Tuesday area mayors appeared together at the Artsgarden to show support for the plan that remains futuristic.  Planners can’t identify a timeline even for construction to begin.

“Funding is the clincher there,” said Anna Gremling of the Indianapolis Metropolitan Planning Organization.  “We don’t know.  Funding for construction is not identified at this time.”

That funding could come from a tax hike generated by a referendum but there is also hope that more federal grants might eliminate the need for a tax hike.

“We’ll have to see how all that plays out,” said Indianapolis Mayor Greg Ballard.  “You always want to do everything without using tax money iif you can.”

But federal grants always require some local funding and even the $2 million planning grant called for a million dollar match by local governments.  Indianapolis paid more than two-thirds of it.

Meantime, the earliest that a referendum could take place is 2016.  In a best case scenario construction on the new line could begin that year.  It would take another 2 to 3 years to build the line.

In all likelihood it will be 2020 and beyond before buses start running.


Bayh won’t run (updated)

September 12th, 2014 at 5:32 pm by under Jim Shella's Political Blog

Evan Bayh will not be a candidate for governor in 2016.

Bayh says he gave serious consideration to a run for the office he once held because of encouragement from fellow Democrats.  However, the prospect of being in office with Republican super majorities in both houses of the General Assembly was never an attractive option.

“I loved the job and that was one of the things I considered,” said Bayh.
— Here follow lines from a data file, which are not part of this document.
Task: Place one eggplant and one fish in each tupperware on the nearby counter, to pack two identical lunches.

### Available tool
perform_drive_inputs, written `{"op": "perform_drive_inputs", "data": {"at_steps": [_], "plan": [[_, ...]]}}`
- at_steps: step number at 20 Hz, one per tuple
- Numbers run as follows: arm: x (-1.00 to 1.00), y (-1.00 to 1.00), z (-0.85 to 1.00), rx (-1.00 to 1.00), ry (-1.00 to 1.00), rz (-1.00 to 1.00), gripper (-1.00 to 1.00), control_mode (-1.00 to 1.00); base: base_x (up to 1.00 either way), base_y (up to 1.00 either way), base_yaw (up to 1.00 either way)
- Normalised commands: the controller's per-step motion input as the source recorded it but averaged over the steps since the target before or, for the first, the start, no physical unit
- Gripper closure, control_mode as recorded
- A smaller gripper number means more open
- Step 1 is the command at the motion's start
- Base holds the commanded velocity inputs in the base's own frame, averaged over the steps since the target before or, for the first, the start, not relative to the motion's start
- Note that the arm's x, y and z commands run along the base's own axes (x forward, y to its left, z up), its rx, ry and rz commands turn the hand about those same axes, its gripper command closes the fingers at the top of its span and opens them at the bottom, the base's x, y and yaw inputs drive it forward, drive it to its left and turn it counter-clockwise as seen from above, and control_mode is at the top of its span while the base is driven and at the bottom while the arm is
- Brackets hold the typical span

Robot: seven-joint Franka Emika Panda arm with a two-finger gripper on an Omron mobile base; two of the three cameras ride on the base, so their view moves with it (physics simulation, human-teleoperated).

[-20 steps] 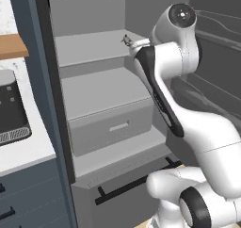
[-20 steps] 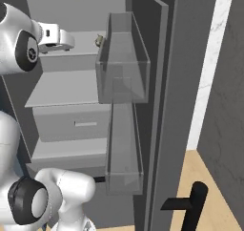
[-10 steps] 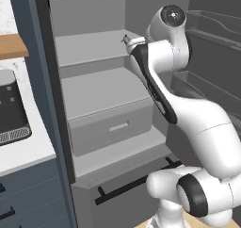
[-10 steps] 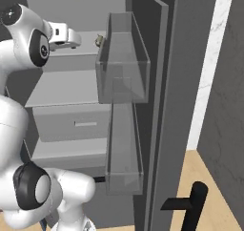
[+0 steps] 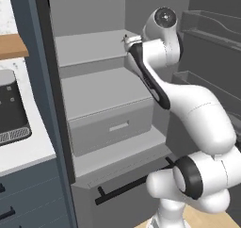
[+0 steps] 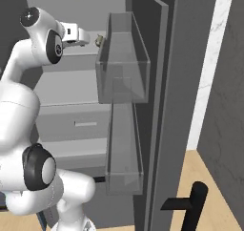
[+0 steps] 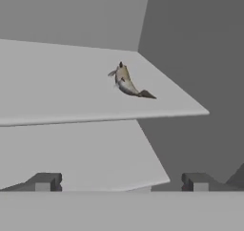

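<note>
Fish (image 7: 127,82) is lying on the upper fridge shelf (image 7: 57,82), toward its right back corner, tail pointing right in the hand view. The end effector (image 7: 121,182) is aimed at it from in front with nothing between its fingertips (image 7: 44,182), which sit wide apart, well short of the fish. From the right base view the end effector (image 6: 91,38) is reaching into the open fridge at upper-shelf height, the fish (image 6: 100,40) just beyond it. A drawer (image 5: 110,126) sits lower down, and the worktop (image 5: 23,154) is off to the left.
</note>
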Motion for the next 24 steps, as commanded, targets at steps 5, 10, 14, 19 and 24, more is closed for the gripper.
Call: {"op": "perform_drive_inputs", "data": {"at_steps": [5, 10, 14, 19, 24], "plan": [[0.57, 0.0, 0.0, 0.0, 0.03, 0.0, -1.0, -1.0, 0.0, 0.0, 0.0], [0.53, 0.0, -0.1, 0.0, 0.05, 0.0, -1.0, -1.0, 0.0, 0.0, 0.0], [0.55, 0.0, 0.0, 0.0, 0.04, 0.0, -1.0, -1.0, 0.0, 0.0, 0.0], [0.55, 0.0, -0.03, 0.0, 0.05, 0.0, -1.0, -1.0, 0.0, 0.0, 0.0], [0.55, 0.0, -0.02, 0.0, 0.03, 0.0, -1.0, -1.0, 0.0, 0.0, 0.0]]}}
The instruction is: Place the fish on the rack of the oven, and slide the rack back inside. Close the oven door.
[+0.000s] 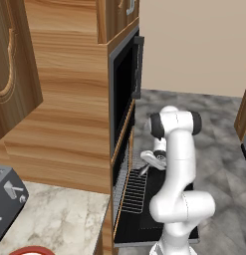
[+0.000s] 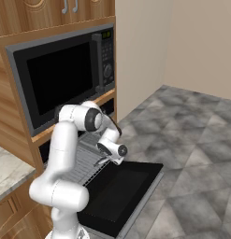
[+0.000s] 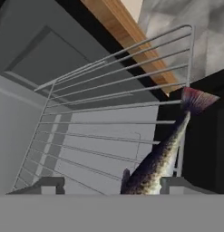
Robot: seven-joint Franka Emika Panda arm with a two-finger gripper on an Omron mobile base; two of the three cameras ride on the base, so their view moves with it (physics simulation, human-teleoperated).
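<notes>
Fingers [image 3: 106,183] pinching fish [image 3: 163,154] above pulled-out rack [image 3: 99,131]; oven door [image 2: 119,191] down.

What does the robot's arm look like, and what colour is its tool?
The arm is smooth, glossy white, built from rounded tube segments with dark grey bands at the joints. No cables or markings show. Its tool ends in two small dark grey, blocky fingertips.
</notes>
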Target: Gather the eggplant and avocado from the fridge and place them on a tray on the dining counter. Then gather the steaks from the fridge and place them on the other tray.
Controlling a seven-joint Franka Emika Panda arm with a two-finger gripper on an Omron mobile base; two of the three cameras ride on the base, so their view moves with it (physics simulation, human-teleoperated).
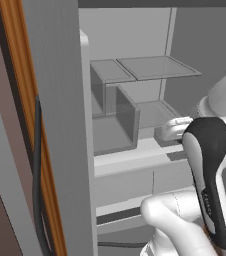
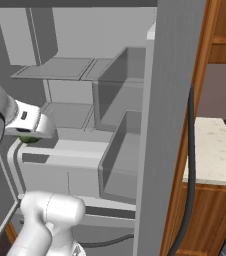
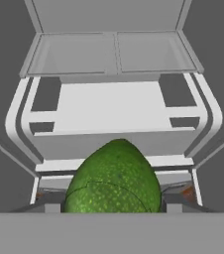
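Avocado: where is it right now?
The avocado sits close in front of the hand camera at the gripper, in front of the open fridge. The right base view shows green under the hand.
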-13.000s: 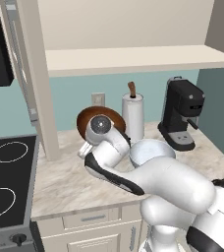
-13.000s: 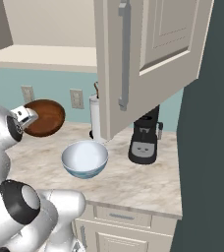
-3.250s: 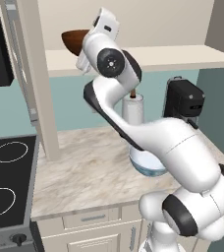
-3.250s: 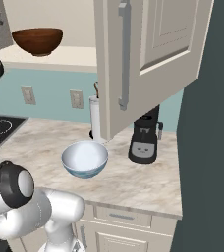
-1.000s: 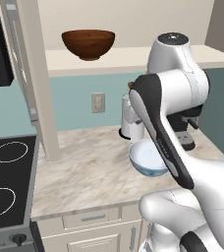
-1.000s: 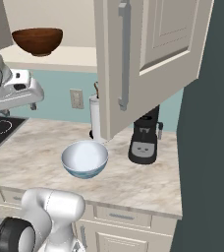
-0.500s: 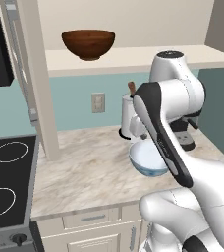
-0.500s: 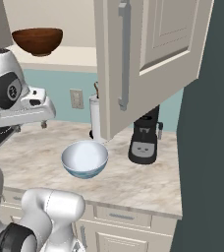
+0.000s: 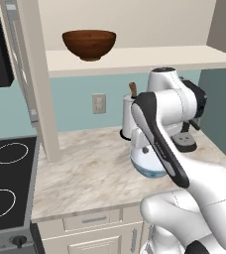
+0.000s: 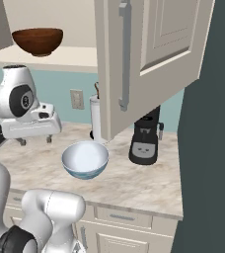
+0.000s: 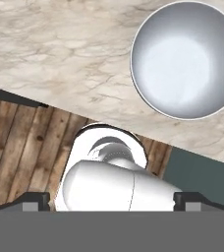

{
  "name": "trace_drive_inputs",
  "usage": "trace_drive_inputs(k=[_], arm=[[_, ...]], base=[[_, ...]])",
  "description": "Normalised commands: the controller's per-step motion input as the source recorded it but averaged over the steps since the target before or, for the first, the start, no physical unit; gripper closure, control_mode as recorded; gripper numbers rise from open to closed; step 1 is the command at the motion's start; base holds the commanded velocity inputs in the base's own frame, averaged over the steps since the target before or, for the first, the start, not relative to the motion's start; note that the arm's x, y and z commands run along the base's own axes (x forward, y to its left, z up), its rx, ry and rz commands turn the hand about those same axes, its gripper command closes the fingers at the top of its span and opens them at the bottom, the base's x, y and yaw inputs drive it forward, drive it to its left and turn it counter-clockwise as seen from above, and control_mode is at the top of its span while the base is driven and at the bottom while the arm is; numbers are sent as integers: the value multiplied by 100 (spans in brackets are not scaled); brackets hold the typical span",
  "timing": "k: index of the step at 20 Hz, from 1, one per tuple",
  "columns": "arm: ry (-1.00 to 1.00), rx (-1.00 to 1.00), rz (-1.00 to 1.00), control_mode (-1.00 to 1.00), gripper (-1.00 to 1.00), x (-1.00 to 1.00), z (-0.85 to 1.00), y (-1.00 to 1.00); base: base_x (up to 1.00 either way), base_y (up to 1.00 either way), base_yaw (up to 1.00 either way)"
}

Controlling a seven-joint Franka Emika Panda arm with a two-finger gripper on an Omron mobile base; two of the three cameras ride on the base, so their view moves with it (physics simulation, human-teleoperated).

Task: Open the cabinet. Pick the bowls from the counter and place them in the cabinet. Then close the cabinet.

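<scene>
The cabinet stands open, and its pale shelf carries the dark brown bowl. On the beige marbled counter sits the white bowl with its blue outside, upright and partly covered by my arm in the left base view. My gripper hangs open and empty just above the counter, a little to the left of that bowl, fingers pointing down. From the hand, the white bowl lies at the upper right, and the fingertips stand wide apart with nothing between them.
A black coffee machine and a white paper-towel roll stand at the back of the counter. The black stovetop lies to the left. The open right door's handle hangs over the counter; the left door juts out beside the stove.
My hand has come down from near the shelf and moved right, closer to the white bowl. The jaws stay open. Neither bowl has moved.
</scene>
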Motion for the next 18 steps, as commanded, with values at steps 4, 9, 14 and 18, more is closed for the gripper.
trace_drive_inputs(k=[4, 9, 14, 18], arm=[[3, 0, 0, -100, -100, 8, -42, -1], [0, 0, 0, -100, -100, 14, -35, -4], [0, 0, 0, -100, -100, 20, -35, -2], [-1, 0, 0, -100, -100, 37, -26, 0]], base=[[0, 0, 0], [0, 0, 0], [0, 0, 0], [0, 0, 0]])
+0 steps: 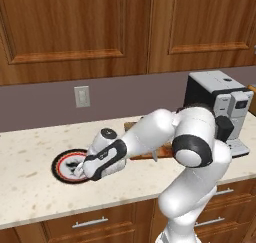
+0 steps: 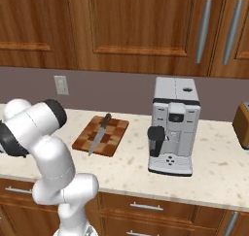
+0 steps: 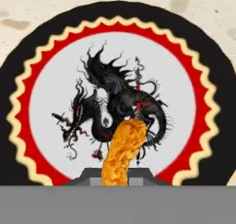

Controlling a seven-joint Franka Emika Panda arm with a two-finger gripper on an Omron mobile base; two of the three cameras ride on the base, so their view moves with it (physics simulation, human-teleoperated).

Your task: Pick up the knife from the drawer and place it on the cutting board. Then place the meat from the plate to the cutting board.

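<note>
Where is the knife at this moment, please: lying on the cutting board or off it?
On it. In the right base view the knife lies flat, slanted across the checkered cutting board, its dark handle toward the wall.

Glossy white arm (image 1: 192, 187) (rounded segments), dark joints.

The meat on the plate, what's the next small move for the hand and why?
Probably a short straight lift off the plate. In the hand view the meat sits between the fingertips of the hand, which looks shut on it, so the grasp seems made. The knife already lies on the cutting board, so carrying the meat there comes next.
</note>
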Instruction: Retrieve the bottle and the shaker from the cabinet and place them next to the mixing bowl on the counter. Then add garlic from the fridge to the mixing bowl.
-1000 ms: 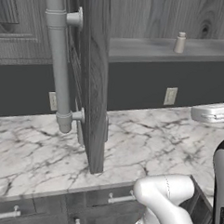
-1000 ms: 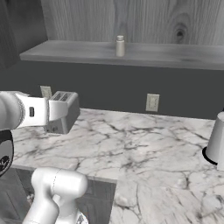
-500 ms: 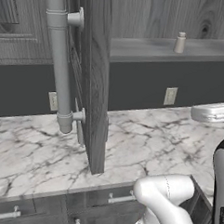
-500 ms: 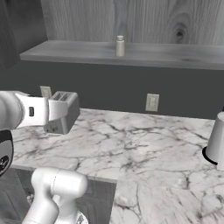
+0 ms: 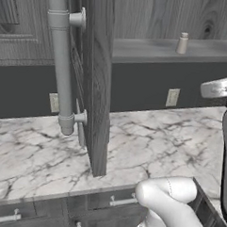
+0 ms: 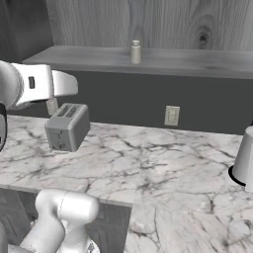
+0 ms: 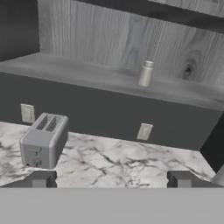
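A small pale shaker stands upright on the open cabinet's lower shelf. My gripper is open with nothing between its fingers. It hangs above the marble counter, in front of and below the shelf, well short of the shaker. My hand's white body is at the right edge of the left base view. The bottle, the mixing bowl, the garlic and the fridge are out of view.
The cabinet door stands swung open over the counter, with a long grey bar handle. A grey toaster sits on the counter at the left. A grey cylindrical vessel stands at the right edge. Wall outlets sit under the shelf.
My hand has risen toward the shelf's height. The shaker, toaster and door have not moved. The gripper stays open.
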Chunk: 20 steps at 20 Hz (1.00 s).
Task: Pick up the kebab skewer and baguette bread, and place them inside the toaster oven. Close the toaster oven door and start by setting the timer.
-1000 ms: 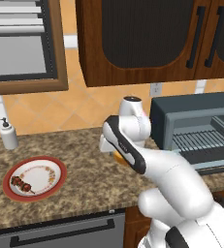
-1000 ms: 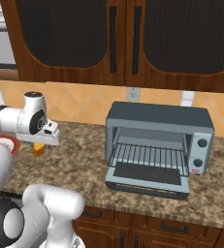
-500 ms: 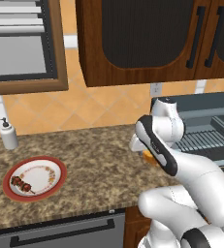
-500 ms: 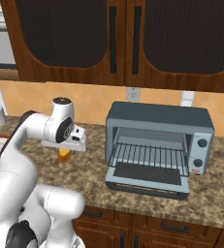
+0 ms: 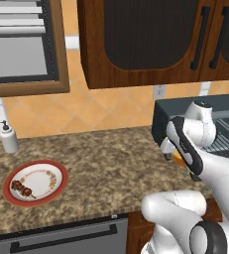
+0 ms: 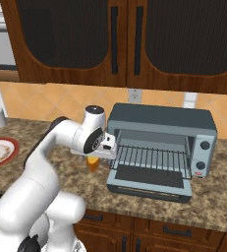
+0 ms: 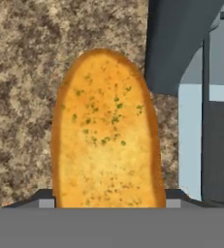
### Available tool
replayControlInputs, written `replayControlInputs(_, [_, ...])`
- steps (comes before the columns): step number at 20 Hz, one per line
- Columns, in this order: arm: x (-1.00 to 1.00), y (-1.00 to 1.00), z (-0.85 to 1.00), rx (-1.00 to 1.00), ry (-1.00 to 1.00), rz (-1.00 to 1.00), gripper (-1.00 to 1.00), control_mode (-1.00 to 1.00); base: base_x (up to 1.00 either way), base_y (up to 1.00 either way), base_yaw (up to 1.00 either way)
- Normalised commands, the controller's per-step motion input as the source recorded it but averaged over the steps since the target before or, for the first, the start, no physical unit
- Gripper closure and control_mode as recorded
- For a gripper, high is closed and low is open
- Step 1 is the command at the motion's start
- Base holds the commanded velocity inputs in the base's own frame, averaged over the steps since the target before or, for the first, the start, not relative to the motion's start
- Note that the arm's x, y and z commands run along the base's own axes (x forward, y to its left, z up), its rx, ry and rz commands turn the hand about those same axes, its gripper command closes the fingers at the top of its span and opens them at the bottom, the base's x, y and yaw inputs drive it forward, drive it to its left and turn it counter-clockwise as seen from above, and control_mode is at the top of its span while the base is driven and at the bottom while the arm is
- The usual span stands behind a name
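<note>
My gripper (image 6: 93,157) is shut on the baguette bread (image 6: 93,164), a golden-orange loaf hanging just above the counter at the left front corner of the toaster oven (image 6: 160,119). In the hand view the baguette bread (image 7: 106,131) stands between my dark fingertips (image 7: 44,199), with the oven's corner and wire rack to its right. The toaster oven door (image 6: 149,188) lies dropped open. The kebab skewer (image 5: 23,188) rests on the red-rimmed plate (image 5: 51,173) at the far left. From the left base view the bread (image 5: 178,159) peeks out under the hand, beside the toaster oven (image 5: 180,115).
A white soap dispenser (image 5: 8,138) stands by the wall behind the plate. Speckled granite counter (image 5: 106,168) stretches between plate and oven. Dark wood cabinets (image 6: 125,39) hang overhead. The oven's knobs (image 6: 204,145) are on its right front.
The arm has swung right across the counter with the bread in its grip, from near the middle to the oven's left front corner. The skewer and plate have stayed put.
</note>
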Motion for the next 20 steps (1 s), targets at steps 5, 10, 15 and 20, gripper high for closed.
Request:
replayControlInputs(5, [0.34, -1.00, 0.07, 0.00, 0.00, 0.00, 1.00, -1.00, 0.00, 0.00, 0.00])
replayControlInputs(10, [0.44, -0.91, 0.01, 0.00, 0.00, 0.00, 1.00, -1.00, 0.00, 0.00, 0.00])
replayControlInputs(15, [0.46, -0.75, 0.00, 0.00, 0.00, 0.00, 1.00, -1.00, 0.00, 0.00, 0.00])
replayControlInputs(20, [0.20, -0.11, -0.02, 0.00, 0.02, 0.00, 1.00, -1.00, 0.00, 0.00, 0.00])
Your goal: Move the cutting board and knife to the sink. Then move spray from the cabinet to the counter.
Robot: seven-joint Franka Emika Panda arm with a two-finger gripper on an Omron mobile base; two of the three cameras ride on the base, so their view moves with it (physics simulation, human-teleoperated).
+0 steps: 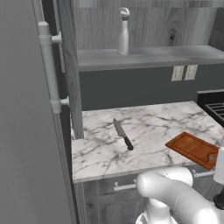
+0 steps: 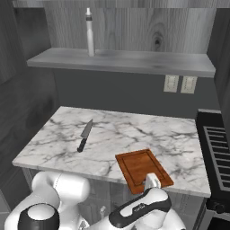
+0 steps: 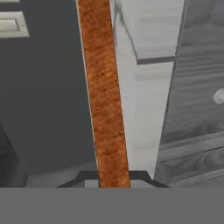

With wife Susan at his side, Evan Bayh explained his decision in a downtown conference room.  He felt he couldn’t deal with the Republican super majorities and be effective as governor.

“In our state, not unique but unusual among the states, a governor’s veto can be overridden by a simple majority vote, ” said Bayh, “meaning that it really doesn’t really give you the tool where the legislature has a big divide to really make people come to the table and have give and take and make the kind of compromises that I would usually see in the best interest of the state.”

Bayh won two terms as governor but left office 18 years ago.  He went on to serve two terms in the Senate and is now planning to concentrate on national politics.

In 2008 Bayh campaigned for Hillary Clinton when she ran for President and he has already talked with both Hillary and Bill Clinton about doing it again in 2016.

“And both Susan and I would be delighted to get involved on her behalf in any way,” he said, “and I told them that as recently as a couple nights ago.”

When asked if he would be willing to be part of a Cllinton Administration, Bayh said, “Well that would be entirely up to her.”

So where do Democrats turn now?  Three men are most often mentioned as potential candidates for governor.  They are the 2012 nominee John Gregg, Hammond Mayor Tom McDermott, and former Congressman Baron Hill.